At first, I wanted to try a zener shunt regulator like the kind pictured here, but a friend of mine talked me out of this because of leakage currents, so I chose the LM2931 regulator instead. But, I'm still curious to know how big this zener leakage would have been.

What is the typical leakage current for these types of regulators when there is no load? Are there any good strategies I can use to limit it?
 
Hi Digitan,
In order to regulate voltage, a shunt zener diode regulator must have current through it to ground. The load also has current through it when it is working. Both currents flow through the current-limiting resistor from the unregulated supply. When there is no load the same current flows through the current-limiting resistor by the zener conducting to ground its own current plus the current that was used by the load. A huge waste of current.

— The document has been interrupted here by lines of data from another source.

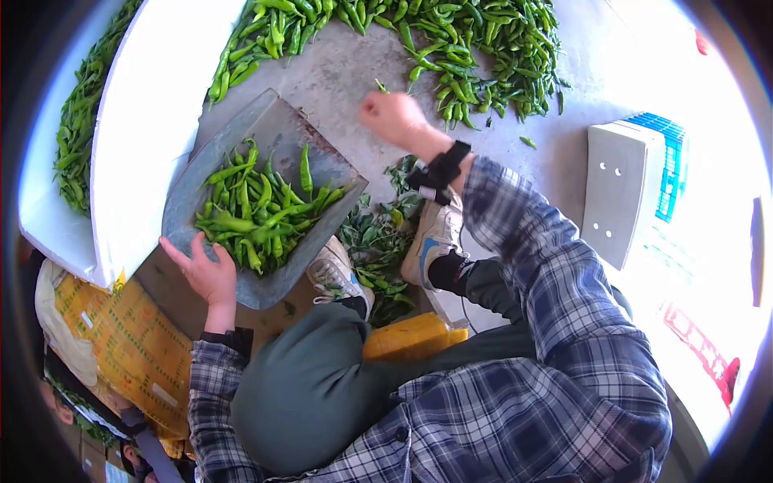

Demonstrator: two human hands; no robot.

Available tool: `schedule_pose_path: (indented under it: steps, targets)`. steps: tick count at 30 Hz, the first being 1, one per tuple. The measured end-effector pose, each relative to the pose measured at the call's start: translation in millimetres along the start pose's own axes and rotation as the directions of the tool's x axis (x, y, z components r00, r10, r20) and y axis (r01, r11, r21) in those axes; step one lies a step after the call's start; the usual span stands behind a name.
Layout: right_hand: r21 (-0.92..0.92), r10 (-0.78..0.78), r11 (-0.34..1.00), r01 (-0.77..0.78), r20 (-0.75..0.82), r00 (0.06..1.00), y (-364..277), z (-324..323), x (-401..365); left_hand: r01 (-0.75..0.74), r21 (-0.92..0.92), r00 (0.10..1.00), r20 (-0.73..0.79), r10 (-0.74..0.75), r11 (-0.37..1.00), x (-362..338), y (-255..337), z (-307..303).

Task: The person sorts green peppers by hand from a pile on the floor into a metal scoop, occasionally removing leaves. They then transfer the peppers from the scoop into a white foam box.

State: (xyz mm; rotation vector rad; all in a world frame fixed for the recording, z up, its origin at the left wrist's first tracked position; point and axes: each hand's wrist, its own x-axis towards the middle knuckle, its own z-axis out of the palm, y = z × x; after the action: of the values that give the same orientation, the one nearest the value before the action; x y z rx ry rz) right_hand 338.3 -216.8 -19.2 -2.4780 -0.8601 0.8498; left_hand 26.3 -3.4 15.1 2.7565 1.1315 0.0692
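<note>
A grey metal scoop (338,157) with a worn edge holds a heap of long green chili peppers (258,209). Beside its lower left rim is my left hand (211,278), fingers spread and fingertips close to the peppers. Above the floor to the right of the scoop, my right hand (394,119) is closed, slightly blurred. A green chili pepper (381,85) pokes out past its fingers. The far floor carries a wide pile of loose green peppers (499,48), curving from behind the scoop to the right.
A white foam box (153,121) with peppers stands at left. Plucked leaves and stems (378,233) lie between my shoes (435,241). A yellow bundle (411,336) sits under my legs, a yellow printed sack (137,346) lower left. At right stands a white and blue crate (624,185). Another person's sleeve shows lower left.
</note>
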Motion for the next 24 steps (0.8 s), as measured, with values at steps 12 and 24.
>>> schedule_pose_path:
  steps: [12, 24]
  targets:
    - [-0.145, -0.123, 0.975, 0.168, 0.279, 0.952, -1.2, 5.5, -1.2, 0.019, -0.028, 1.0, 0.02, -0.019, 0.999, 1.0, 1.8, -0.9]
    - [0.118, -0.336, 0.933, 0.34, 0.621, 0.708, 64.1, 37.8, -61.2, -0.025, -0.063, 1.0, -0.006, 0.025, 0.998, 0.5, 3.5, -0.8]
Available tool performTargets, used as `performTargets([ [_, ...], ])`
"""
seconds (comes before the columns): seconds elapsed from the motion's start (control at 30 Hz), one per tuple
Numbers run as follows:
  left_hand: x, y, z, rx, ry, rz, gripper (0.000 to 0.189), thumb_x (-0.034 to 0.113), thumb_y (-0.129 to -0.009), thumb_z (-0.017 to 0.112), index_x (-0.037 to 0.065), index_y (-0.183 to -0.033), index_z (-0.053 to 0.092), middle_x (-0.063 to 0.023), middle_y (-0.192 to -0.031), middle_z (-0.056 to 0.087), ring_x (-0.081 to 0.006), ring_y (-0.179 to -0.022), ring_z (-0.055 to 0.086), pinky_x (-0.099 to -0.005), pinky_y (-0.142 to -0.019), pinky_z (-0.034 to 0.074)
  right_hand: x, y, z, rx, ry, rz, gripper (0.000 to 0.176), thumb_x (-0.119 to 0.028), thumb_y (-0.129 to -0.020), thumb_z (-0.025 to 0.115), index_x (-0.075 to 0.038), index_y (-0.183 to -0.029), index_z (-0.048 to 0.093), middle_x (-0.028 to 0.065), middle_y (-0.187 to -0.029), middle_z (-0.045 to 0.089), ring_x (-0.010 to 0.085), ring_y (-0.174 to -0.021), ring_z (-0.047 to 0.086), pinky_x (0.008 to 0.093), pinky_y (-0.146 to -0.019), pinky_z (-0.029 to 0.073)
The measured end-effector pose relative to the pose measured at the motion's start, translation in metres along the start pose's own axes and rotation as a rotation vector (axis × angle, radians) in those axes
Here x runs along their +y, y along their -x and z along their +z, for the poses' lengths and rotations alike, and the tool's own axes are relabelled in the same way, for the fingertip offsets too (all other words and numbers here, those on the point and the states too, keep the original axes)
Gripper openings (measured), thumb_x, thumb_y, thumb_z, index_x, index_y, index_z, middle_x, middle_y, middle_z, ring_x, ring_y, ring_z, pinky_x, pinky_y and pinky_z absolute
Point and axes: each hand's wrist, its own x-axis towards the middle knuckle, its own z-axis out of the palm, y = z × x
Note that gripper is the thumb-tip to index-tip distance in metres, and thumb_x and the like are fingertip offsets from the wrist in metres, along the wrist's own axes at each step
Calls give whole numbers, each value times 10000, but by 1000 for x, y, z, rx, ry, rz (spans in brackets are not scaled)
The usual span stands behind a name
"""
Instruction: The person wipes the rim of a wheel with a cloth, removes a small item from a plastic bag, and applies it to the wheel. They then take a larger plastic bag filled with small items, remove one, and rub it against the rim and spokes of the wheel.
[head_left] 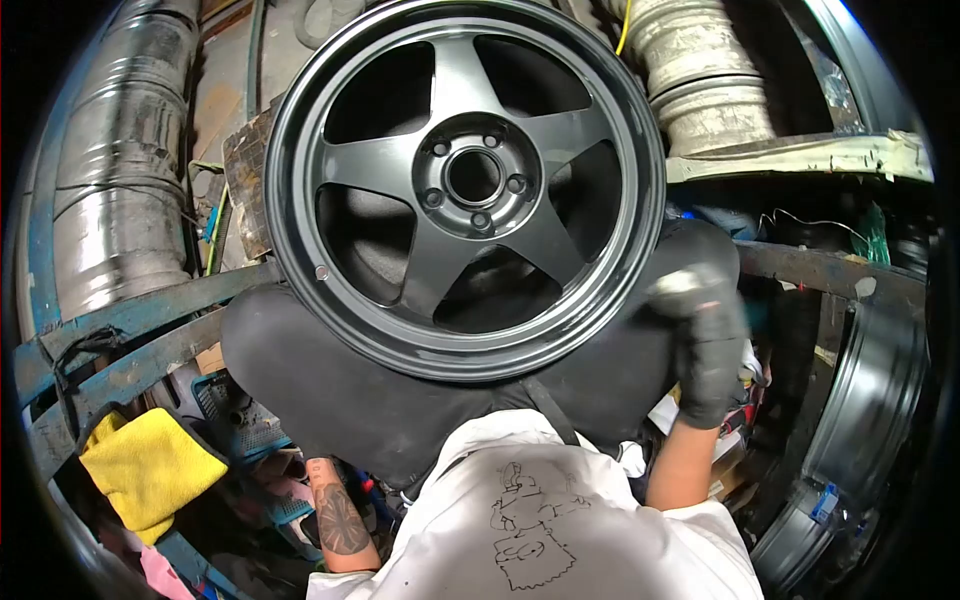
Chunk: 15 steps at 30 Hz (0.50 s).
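A dark grey five-spoke wheel rim (440,275) rests tilted on my lap, its face towards me. Its centre bore and several bolt holes show, and there is a small round pale spot at the lower left of the outer lip. My right hand (700,335), in a dark glove, is beside the rim's lower right edge, above my knee. Motion smears its fingers, and a whitish patch shows at the fingertips; I cannot make out whether it is a held thing or the glove. Of my left arm only the tattooed forearm (342,515) shows; the hand is hidden.
A yellow cloth (155,470) hangs over the blue metal frame (150,315) at left. Shiny stacked wheel barrels (125,180) stand behind it, with dull ones (705,80) at upper right. Another dark rim (865,400) leans at right. Boxes and clutter lie below my legs.
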Motion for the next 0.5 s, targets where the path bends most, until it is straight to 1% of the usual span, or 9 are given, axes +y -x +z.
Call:
performTargets([
  [0.03,10,-3,-5,18,-266,98,460,361,-1109,523,35,-1425,599,-154,-1356,676,-282,-1180,657,-391,-1019,530,8,-2,-24,105,-298,-60,498,-275,-1147,507,36,-1534,475,170,-1397,643,257,-1276,650,391,-1087,527],
  [0.07,21,-6,-10,64,-534,192,475,367,-1109,529,35,-1443,590,-163,-1374,668,-282,-1200,652,-392,-1039,522,4,-5,-32,234,-311,-149,510,-264,-1161,464,36,-1572,427,184,-1469,585,273,-1356,599,409,-1129,508],
  [0.13,171,32,-35,337,1,342,376,281,-1104,530,-27,-1285,648,-141,-1210,718,-299,-1073,682,-418,-911,551,29,-5,-54,532,-42,-204,498,-266,-1170,447,30,-1570,440,163,-1484,571,275,-1394,563,398,-1151,489],
  [0.2,300,67,-50,290,421,519,359,252,-1098,550,-32,-1292,654,-156,-1189,712,-301,-1092,676,-410,-972,526,89,8,-78,702,95,-172,467,-226,-1171,439,17,-1569,455,147,-1482,593,252,-1305,609,375,-1116,504],
  [0.23,303,59,-54,420,205,655,366,261,-1105,539,-36,-1286,655,-152,-1194,710,-292,-1103,671,-405,-993,514,132,19,-91,799,48,-126,443,-179,-1170,432,13,-1567,462,147,-1482,610,248,-1226,656,368,-1082,524],
  [0.33,327,47,-70,573,-40,782,374,264,-1113,534,-50,-1269,663,-147,-1236,703,-270,-1142,656,-386,-1041,485,226,53,-144,367,355,153,426,-171,-1134,494,-5,-1525,524,145,-1433,651,255,-1255,641,360,-1110,493],
  [0.4,392,71,-86,325,351,540,354,234,-1096,564,-59,-1258,677,-152,-1300,701,-259,-1175,648,-367,-1055,480,201,54,-134,339,118,172,426,-190,-1139,490,-11,-1524,530,137,-1430,649,264,-1286,621,360,-1131,470],
  [0.47,405,75,-86,365,346,567,347,247,-1121,526,-45,-1222,683,-151,-1232,706,-272,-1146,645,-388,-1059,473,159,51,-121,312,-113,183,428,-210,-1144,486,-16,-1523,536,129,-1428,646,274,-1317,601,360,-1153,448],
  [0.5,412,78,-86,387,346,580,350,254,-1134,507,-38,-1204,685,-150,-1198,709,-278,-1131,644,-399,-1061,470,142,49,-126,333,154,102,422,-211,-1143,491,-13,-1512,548,134,-1426,647,281,-1326,598,364,-1157,445],
])
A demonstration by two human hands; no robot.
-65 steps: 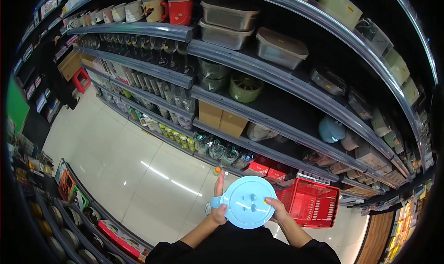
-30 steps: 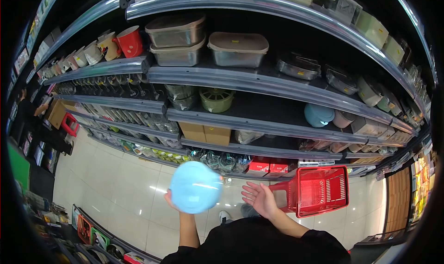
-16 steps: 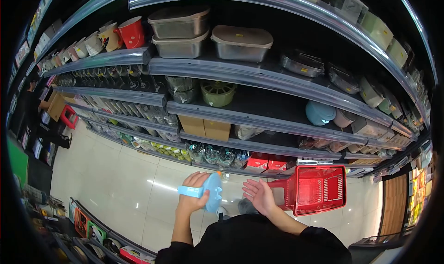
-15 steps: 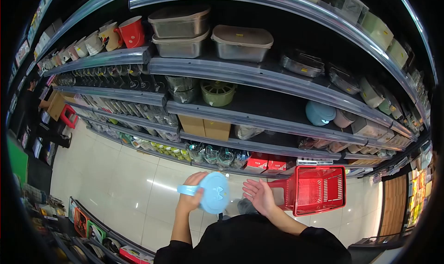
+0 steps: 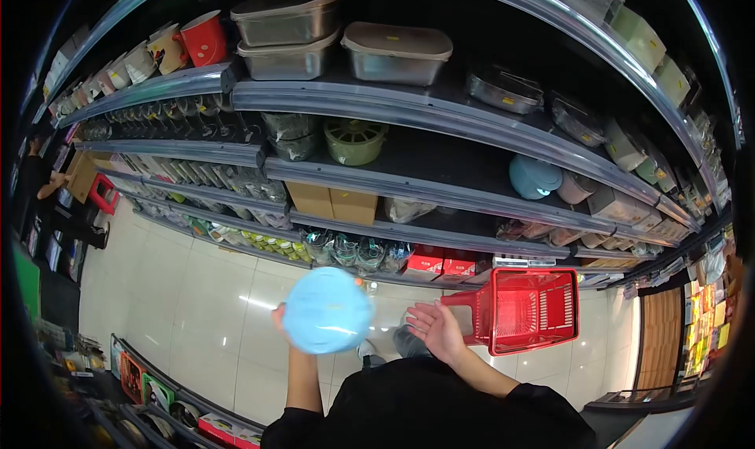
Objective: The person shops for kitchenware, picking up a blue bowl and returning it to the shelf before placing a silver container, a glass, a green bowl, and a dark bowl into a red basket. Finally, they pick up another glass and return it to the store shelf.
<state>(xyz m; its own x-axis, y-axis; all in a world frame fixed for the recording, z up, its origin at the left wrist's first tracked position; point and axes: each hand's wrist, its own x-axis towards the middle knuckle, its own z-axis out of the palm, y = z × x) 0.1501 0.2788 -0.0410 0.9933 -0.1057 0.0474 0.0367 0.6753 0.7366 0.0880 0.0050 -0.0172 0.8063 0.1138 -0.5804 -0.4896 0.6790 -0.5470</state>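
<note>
Blue container (image 5: pixel 326 310) hung raised to the left of the red basket (image 5: pixel 525 310), smooth side to the camera, probably because the left hand (image 5: pixel 277 317) clasped it from behind. The right hand (image 5: pixel 435 329) hovered empty, fingers spread, just beside the basket.

Shop aisle, shelves (image 5: pixel 409 119) lining both sides.
Dark metal-edged shelves are curving overhead, pale glossy floor tiles (image 5: pixel 189 284) are reflecting white light streaks (image 5: pixel 255 302), 1 red basket (image 5: pixel 523 309) is standing by the bottom shelf.
</note>
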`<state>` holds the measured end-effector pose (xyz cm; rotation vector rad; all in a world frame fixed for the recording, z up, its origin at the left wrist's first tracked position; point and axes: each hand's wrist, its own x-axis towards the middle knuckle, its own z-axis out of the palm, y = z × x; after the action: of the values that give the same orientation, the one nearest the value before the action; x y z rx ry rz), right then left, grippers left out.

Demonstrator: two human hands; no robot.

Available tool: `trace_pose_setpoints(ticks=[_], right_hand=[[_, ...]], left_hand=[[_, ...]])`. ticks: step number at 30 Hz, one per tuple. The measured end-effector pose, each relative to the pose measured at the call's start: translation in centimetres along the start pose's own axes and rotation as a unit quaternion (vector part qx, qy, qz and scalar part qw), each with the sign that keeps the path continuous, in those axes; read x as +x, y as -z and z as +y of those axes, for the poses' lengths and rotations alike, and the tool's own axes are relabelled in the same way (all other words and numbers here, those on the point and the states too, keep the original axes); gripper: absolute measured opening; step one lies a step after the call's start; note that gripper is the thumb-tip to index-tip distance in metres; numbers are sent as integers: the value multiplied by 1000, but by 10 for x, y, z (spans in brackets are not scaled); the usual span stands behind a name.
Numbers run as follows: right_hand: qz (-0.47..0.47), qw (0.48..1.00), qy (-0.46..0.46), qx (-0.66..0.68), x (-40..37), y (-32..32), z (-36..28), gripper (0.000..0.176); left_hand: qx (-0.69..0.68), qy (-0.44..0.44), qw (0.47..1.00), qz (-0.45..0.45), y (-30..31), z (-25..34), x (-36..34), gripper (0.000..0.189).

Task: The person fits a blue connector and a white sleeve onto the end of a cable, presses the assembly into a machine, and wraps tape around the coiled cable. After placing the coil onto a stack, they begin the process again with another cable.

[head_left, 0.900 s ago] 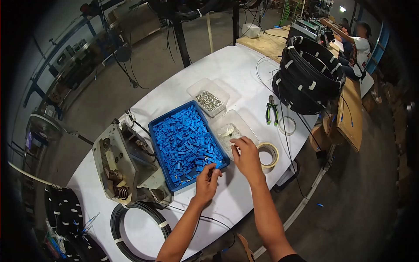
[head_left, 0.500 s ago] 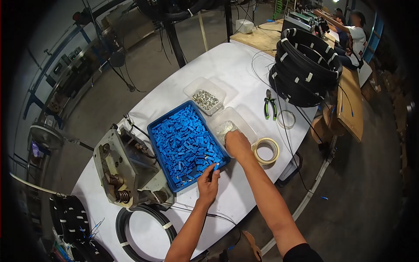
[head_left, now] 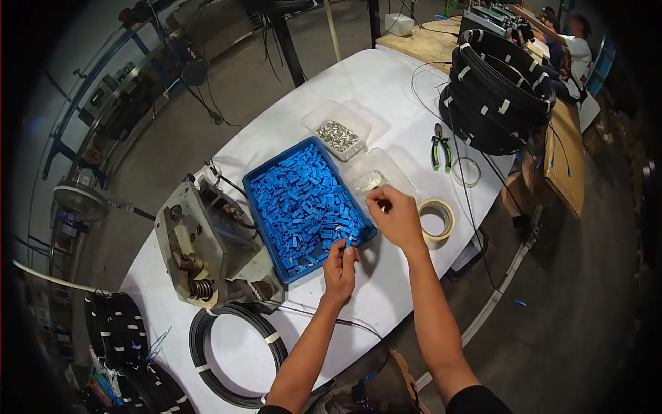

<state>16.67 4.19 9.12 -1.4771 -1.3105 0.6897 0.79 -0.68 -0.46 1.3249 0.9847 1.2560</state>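
My left hand (head_left: 338,274) pinches a small blue connector (head_left: 349,242) between thumb and fingertips at the near corner of a blue tray (head_left: 303,274). The connector's end looks whitish. Many loose blue pieces (head_left: 296,210) fill the tray. My right hand (head_left: 398,219) is raised just over the near edge of a clear plastic box (head_left: 396,165), thumb and index pressed together. Whatever lies in that pinch is too small to make out. Inside the box are small pale, translucent pieces (head_left: 370,181).
Another clear box (head_left: 358,114) holds small metal parts. A tape roll (head_left: 445,231), pliers (head_left: 439,148) and a thin ring (head_left: 467,172) lie to the right. A metal press (head_left: 200,241) stands left. Black cable coils (head_left: 493,100) sit far right; another coil (head_left: 200,345) lies in front. People work behind.
My right hand has come up out of the clear box and back toward the left hand. The left hand keeps its hold on the blue connector. The camera view has shifted slightly.
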Motion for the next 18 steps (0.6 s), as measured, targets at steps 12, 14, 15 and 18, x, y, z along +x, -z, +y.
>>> trace_pose_setpoints(ticks=[12,14,15,18], right_hand=[[-83,959,-84,260,-61,-20,26,17],[-74,959,-85,262,-61,-20,27,17],[-76,958,-85,262,-60,-21,27,17],[-71,962,-93,248,-60,-21,28,17]], left_hand=[[64,-39,997,-13,2,1,-1,24],[72,-40,997,-15,2,1,-1,25],[73,-43,996,-15,2,1,-1,25],[78,-47,996,-15,2,2,-1,26]])
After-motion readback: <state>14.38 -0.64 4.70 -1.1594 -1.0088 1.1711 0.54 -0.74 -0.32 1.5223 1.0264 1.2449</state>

A series voltage regulator uses a small operating current and passes only the load's required current. When there is no load the operating current is very small. Much better efficiency than a zener. :)
 
"When there is no load the same current flows through the current-limiting resistor by the zener conducting to ground its own current plus the current that was used by the load. A huge waste of current. "

Hi audioguru,

When there is no load connected the zener should carry it's own current only, one that is going to maintain the reqd O/P voltage. Why should it carry additional current ??
plz explain..
Thx
 
Hi Electrix,
With a fairly stable unregulated input voltage, the current through the current-limiting resistor from it will remain the same with or without a load. Without a load and with the the current remaining the same, it has to go somewhere: through the zener to ground. 100% wasted current.

A shunt regulator regulates by shunting to ground any extra current that is not used by the load. If it didn't, then the output voltage would be equal to the unregulated input voltage because the current-limiting resistor wouldn't have a voltage drop.